▸ **PROBLEM TO SOLVE**:
Reading the data below, count the lines that carry the string "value". Give nothing but the count.

☆ ☆ ☆ ☆ ☆

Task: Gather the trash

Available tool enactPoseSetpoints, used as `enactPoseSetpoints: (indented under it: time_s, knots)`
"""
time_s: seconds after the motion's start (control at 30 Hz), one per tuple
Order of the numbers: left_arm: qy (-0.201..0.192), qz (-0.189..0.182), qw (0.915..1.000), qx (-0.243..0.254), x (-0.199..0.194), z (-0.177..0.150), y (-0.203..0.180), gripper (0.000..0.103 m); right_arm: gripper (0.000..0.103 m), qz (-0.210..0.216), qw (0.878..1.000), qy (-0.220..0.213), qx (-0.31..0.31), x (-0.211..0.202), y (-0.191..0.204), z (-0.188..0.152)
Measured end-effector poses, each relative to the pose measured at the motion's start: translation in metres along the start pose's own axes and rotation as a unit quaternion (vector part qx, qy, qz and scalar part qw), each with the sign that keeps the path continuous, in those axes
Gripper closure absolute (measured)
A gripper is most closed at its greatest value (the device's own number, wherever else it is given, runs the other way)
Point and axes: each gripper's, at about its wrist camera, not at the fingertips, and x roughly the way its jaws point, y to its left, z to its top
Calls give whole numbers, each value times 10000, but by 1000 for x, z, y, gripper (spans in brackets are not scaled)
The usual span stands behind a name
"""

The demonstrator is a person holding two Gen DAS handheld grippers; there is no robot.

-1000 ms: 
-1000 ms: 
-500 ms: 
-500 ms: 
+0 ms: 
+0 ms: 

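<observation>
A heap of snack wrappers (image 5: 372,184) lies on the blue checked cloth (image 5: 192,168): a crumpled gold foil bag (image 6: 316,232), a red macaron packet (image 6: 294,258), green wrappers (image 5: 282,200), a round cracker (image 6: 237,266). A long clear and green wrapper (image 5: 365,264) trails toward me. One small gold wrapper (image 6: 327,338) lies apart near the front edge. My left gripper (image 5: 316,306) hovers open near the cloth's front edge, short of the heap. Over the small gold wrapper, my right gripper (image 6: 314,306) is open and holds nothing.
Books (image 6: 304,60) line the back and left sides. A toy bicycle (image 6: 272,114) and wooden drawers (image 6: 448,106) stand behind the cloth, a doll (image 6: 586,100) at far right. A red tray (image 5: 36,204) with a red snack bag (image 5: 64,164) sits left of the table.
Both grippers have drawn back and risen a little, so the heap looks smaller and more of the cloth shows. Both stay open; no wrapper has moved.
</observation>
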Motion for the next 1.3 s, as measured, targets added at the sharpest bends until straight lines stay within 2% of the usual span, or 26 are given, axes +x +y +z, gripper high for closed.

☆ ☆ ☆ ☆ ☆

▸ **ANSWER TO THIS TASK**:
2